PROBLEM DETAILS —
Across the listing below, how many lines contain "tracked"? Answer with the number and nothing else.

* * * * *

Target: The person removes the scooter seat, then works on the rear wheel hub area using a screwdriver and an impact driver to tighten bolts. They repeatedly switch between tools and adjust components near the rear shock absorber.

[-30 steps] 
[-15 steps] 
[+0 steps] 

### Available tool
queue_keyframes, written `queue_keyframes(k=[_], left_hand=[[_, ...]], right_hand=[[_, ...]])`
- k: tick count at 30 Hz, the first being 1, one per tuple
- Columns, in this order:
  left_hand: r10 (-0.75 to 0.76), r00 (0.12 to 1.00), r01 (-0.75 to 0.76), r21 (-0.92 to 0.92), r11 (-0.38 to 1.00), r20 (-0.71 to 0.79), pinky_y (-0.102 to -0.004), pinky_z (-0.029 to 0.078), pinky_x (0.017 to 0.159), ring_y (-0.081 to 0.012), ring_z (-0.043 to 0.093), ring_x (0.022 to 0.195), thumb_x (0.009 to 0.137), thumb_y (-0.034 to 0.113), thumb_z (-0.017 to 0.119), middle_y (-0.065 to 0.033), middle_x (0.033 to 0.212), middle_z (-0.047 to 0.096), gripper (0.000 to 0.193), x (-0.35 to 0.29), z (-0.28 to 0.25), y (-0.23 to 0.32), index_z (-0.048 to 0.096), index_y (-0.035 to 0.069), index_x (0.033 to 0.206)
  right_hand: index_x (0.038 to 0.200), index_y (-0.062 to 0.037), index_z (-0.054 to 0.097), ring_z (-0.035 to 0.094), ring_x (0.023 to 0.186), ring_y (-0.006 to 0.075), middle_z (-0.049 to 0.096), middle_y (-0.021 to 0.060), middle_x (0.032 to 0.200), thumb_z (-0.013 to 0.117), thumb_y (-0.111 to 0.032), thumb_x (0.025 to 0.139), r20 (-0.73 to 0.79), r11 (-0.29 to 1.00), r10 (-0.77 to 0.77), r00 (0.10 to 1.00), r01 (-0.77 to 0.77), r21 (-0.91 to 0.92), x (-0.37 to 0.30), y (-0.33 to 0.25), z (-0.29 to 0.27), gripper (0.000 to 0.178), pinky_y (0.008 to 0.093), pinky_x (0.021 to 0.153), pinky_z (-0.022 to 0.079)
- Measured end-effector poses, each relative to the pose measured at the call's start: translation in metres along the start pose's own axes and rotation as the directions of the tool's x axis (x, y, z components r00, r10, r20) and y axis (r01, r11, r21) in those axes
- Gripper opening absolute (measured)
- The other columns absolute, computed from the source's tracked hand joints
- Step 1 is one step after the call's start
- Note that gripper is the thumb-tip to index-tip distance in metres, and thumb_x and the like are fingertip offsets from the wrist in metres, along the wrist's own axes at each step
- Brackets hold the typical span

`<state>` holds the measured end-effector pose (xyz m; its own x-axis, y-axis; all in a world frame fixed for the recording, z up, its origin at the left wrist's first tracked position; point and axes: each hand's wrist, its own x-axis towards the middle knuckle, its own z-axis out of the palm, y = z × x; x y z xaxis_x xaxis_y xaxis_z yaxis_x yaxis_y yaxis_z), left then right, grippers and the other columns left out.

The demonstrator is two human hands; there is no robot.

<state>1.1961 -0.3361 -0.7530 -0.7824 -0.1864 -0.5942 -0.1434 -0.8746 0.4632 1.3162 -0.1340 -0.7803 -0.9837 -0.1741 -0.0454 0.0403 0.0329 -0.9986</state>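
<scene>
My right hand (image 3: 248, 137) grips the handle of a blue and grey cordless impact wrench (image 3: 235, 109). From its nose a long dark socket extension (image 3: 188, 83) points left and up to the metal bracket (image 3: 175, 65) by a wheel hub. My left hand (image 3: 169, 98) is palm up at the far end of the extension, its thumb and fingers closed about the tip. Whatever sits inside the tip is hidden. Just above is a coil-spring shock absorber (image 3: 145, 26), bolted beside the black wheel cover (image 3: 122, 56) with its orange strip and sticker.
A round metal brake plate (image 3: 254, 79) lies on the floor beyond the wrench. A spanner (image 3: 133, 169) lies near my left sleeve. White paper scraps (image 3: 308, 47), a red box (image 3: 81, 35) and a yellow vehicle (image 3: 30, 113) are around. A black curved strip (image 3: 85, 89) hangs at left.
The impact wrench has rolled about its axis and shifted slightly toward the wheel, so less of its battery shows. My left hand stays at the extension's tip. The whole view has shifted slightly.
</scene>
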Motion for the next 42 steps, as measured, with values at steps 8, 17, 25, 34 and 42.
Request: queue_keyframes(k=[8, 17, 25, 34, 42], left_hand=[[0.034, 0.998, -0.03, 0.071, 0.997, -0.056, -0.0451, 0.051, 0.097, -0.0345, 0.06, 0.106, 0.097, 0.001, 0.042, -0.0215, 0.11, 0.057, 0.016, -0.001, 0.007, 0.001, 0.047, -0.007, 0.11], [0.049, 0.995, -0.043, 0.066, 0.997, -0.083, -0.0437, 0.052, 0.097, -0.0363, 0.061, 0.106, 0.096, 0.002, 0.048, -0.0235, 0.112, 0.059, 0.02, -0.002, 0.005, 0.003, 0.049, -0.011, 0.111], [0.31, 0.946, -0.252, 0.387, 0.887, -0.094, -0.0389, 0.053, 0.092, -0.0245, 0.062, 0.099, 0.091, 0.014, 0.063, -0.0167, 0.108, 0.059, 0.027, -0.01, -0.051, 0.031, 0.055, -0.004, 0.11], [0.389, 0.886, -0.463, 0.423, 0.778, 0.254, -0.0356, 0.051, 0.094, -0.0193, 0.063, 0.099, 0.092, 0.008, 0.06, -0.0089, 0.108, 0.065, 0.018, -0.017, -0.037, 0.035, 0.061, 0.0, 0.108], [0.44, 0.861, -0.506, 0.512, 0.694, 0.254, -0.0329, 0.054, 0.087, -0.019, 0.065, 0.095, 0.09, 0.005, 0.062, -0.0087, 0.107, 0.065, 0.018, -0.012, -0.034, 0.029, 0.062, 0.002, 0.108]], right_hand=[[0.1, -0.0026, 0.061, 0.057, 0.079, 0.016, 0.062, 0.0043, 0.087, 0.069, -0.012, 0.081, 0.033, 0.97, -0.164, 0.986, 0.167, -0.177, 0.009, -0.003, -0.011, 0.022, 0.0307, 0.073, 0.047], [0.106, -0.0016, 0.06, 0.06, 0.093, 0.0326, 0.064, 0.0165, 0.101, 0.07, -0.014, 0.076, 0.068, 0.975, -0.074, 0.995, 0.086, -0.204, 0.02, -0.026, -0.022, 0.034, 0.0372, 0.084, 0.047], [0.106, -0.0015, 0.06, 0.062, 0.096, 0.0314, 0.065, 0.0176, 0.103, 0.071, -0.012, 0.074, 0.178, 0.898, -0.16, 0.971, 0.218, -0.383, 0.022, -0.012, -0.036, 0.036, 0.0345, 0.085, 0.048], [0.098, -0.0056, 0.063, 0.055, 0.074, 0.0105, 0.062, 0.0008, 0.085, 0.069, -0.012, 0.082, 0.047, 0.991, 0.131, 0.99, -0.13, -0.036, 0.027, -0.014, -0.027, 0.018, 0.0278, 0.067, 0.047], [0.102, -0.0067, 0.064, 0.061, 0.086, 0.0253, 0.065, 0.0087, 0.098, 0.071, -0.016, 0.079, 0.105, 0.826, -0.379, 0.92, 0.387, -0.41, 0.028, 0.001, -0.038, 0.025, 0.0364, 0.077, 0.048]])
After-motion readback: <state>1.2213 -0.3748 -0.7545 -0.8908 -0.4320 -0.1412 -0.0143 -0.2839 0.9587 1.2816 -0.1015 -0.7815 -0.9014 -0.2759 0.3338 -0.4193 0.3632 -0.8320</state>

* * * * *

ANSWER BOX —
2